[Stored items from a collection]
☆ ☆ ☆ ☆ ☆
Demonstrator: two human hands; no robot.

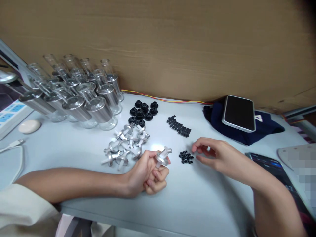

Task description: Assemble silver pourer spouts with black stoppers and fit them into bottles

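Note:
Between the thumb and fingers of my left hand [150,176] is a silver pour spout [162,157], its flanged body upright and its nozzle pointing up. My right hand [212,153] is just right of a small cluster of black rings [186,157], thumb and fingers apart with nothing seen between them. Left of my left hand lies a pile of similar silver pour spouts [123,144]. Behind that pile sit several black rubber stoppers [139,113]. A row of small black strip-like pieces [179,126] lies beyond the rings.
Several glass bottles with metal sleeves [98,110] stand at the back left. A power strip [11,115], white mouse [29,126] and cable [21,161] are at the left. On the right are a dark cloth [266,126], a boxy device [239,113] and a phone [271,168]. Cardboard [160,46] rises behind.

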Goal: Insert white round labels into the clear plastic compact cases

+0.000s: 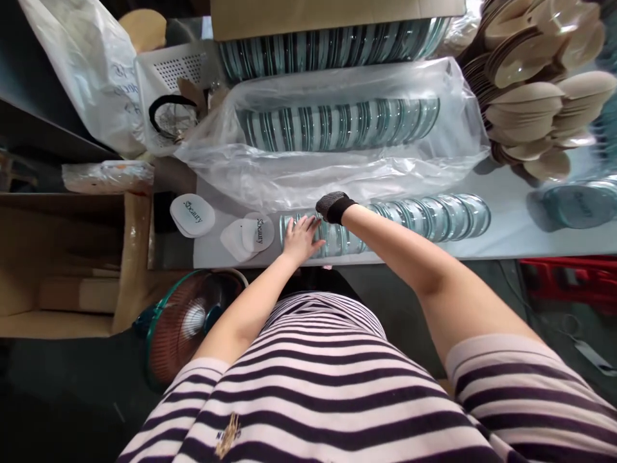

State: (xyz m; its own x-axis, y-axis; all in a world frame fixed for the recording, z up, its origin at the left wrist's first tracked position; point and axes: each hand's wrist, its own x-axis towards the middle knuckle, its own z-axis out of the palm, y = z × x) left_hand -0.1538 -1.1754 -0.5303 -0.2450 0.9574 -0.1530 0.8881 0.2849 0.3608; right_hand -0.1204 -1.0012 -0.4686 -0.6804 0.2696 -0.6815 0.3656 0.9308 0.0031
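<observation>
Both hands, bare left [301,236] spread flat, gloved right [332,206] curled, touch the row of glass discs [409,218] below the bagged row [337,125].

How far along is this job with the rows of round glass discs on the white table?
Looks done: a long row of glass discs lies lined up on the white table. In hand: the left hand rests flat on that row's near end, and the gloved right hand sits on the discs beside it. Left: another row in the clear plastic bag and one under the cardboard box.
</observation>
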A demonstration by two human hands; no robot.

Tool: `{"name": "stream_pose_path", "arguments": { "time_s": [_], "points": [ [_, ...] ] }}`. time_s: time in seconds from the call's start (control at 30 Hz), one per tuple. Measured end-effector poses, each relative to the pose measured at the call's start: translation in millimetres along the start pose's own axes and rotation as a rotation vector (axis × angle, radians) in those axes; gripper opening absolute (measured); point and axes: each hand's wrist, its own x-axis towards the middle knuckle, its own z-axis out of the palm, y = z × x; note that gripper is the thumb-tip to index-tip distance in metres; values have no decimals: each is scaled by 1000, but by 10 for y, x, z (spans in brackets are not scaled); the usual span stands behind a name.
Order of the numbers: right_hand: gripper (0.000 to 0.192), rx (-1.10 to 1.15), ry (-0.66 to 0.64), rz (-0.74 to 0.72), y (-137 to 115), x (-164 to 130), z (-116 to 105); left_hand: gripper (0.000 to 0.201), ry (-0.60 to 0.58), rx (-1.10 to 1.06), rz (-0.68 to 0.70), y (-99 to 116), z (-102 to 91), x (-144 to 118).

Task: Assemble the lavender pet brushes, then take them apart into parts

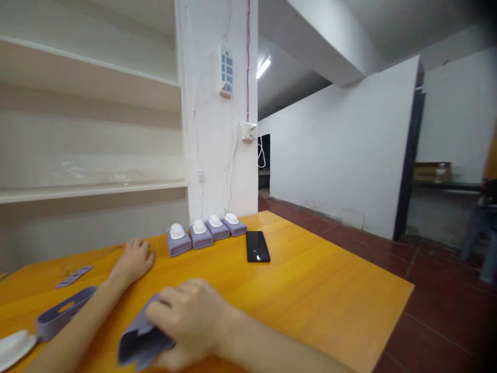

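My right hand (194, 321) is closed around a purple felt box sleeve (134, 336), whose hollow end faces me. My left hand (135, 259) rests on the table near its back edge, fingers bent and slightly apart; its fingertips are partly hidden and nothing shows in it. Beneath my left forearm lies a purple felt frame (58, 324) with an oval hole. A flat purple felt strip with cut-outs (73, 277) is farther back on the left. At the lower left corner sits a white moulded piece (15, 349), cut off by the frame.
Several purple felt boxes with white domed tops (202, 235) stand in a row along the back edge. A black phone (258, 246) lies beside them on the orange wooden table (330, 285). Behind are white shelves (97, 189) and a pillar (217, 150) with cables.
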Motion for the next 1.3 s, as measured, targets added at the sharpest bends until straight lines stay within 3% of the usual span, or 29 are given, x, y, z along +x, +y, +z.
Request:
{"name": "stream_pose_path", "arguments": {
  "time_s": [0.13, 0.27, 0.33, 0.43, 0.63, 0.73, 0.83, 1.0, 1.1, 1.3],
  "points": [
    [42, 227, -53, 210, 167, -163, -163, 35, 17, -24, 72, 249, -244, -523],
    [68, 526, -2, 329, 446, -479, -217, 37, 28, -98, 207, 506, -573, -1183],
    [69, 598, -16, 400, 564, -632, -244, 31, 30, -414, 261, 587, -728, -1477],
    [61, 574, -17, 542, 626, -722, -297, 25, 36, -596, 208, 627, -841, -1704],
    [22, 351, 102, 863, 326, -365, -179, 45, 145, -662, 63, 570, -688, -1618],
    [40, 243, 82, 907, 153, -223, -38, 49, 78, -731, -52, 551, -666, -1600],
    [47, 196, 36, 858, 130, -229, 6, 40, -35, -755, -35, 571, -733, -1603],
    [53, 362, 5, 600, 299, -406, -137, 36, -125, -800, 17, 656, -896, -1614],
    [62, 497, 60, 524, 355, -468, -168, 35, -82, -792, 32, 704, -915, -1646],
    [63, 560, 104, 539, 349, -456, -113, 30, 51, -723, -10, 624, -816, -1609]
  ]
}}
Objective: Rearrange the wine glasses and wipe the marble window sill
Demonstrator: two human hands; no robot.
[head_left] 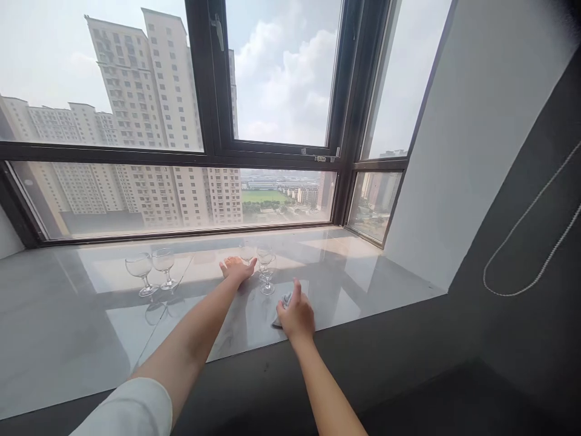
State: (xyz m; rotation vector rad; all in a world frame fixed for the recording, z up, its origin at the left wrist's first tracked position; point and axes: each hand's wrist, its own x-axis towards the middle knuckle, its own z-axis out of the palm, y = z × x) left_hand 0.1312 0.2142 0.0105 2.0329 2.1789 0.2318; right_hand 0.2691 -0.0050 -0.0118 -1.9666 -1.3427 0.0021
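Observation:
My left hand (238,267) reaches across the windowsill with its fingers apart and the thumb out to the right. It is right beside a stemmed glass (247,249), whose lower part it hides; whether they touch I cannot tell. Just right of the hand another clear stemmed glass (267,266) stands upright, overlapping glassware behind it. Near the sill's front edge my right hand (298,313) is closed round a crumpled greyish cloth (285,300), its thumb pointing up.
Two more stemmed glasses, one (138,265) slightly nearer than the other (164,260), stand upright on the left. The glossy marble sill (363,290) ends at a front edge above a dark wall. Dark window frames (272,158) rise behind; a bead chain (517,293) hangs at right.

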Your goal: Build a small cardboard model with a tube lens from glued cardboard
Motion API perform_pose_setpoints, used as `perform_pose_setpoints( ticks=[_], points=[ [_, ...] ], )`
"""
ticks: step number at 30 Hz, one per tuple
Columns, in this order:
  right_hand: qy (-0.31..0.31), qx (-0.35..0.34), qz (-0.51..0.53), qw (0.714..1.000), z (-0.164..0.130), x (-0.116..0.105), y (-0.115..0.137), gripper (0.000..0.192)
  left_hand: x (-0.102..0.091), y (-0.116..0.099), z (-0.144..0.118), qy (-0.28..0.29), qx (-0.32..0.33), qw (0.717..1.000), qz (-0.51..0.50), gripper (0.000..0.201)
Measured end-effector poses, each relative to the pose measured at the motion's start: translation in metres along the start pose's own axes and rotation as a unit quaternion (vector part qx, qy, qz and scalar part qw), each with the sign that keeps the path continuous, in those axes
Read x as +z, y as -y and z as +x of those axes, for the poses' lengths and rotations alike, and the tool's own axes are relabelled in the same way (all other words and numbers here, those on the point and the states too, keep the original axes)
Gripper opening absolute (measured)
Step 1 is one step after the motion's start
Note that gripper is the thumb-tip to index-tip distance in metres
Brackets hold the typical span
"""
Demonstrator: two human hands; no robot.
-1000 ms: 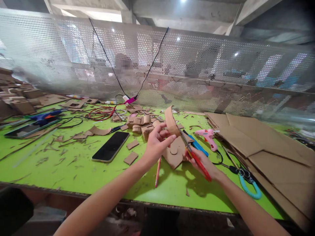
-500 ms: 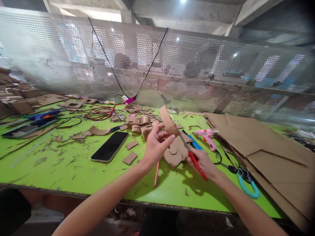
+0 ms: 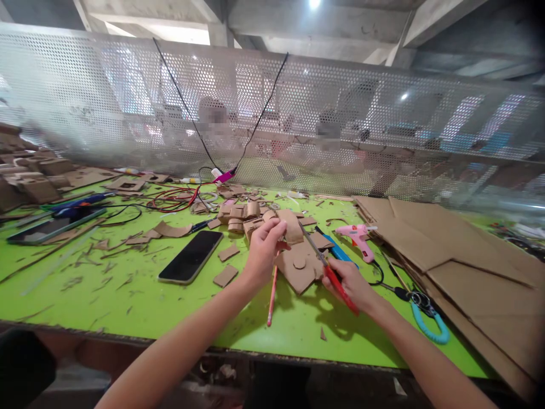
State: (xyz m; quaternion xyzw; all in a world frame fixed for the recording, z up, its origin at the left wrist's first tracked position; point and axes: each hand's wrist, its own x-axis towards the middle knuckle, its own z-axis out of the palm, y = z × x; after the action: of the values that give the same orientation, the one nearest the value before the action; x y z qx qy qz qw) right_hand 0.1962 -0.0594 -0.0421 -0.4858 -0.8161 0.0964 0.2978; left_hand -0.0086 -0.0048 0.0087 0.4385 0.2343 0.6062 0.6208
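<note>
the left hand (image 3: 263,250) is gripping a curved cardboard piece (image 3: 293,228) by its left side, with the fingers bending around. this piece is staying above the counter (image 3: 140,295), between the two hands. the right hand (image 3: 349,278) is gripping the scissors (image 3: 334,279) by the red handles, and the blades are pointing toward the right edge of the piece; i cannot tell if they are touching it. below, a flat cardboard sheet (image 3: 298,276) is lying. a pencil (image 3: 272,298) is resting near the left wrist, and a pink glue gun (image 3: 358,236) is lying beyond the right hand.
</note>
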Motion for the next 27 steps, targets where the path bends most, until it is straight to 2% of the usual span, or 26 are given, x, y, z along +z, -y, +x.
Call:
perform_pose_setpoints(
  ticks=[5,10,14,21,27],
  points=[
    [0.006,0.016,0.03,0.999,0.0,-0.001,0.004,0.028,-0.001,0.0,0.003,-0.004,-0.035,0.999,-0.024,0.031],
    [0.051,0.022,0.12,0.991,0.0,-0.006,0.012,0.023,-0.004,0.003,0.004,0.029,-0.019,0.999,0.014,0.033],
    [0.076,0.029,0.154,0.985,-0.002,-0.005,0.01,0.021,-0.004,0.001,0.001,0.044,-0.005,0.998,0.038,0.034],
    [0.043,0.013,0.095,0.994,0.0,-0.004,0.008,0.02,0.0,0.0,-0.007,0.061,0.059,0.985,0.151,0.031],
    [0.046,0.015,0.076,0.996,0.001,-0.002,0.012,0.018,0.002,0.004,-0.011,0.038,0.075,0.981,0.177,0.031]
  ],
)
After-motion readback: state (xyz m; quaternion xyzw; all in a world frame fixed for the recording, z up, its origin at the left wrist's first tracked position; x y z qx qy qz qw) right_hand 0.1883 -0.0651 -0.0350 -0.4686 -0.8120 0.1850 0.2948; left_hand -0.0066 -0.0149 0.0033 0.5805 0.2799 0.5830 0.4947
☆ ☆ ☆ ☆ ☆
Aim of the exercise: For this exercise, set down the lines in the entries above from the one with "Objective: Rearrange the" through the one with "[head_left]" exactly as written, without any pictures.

Answer to this task:
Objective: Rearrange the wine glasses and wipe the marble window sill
Demonstrator: two human hands; no robot.
[head_left] 

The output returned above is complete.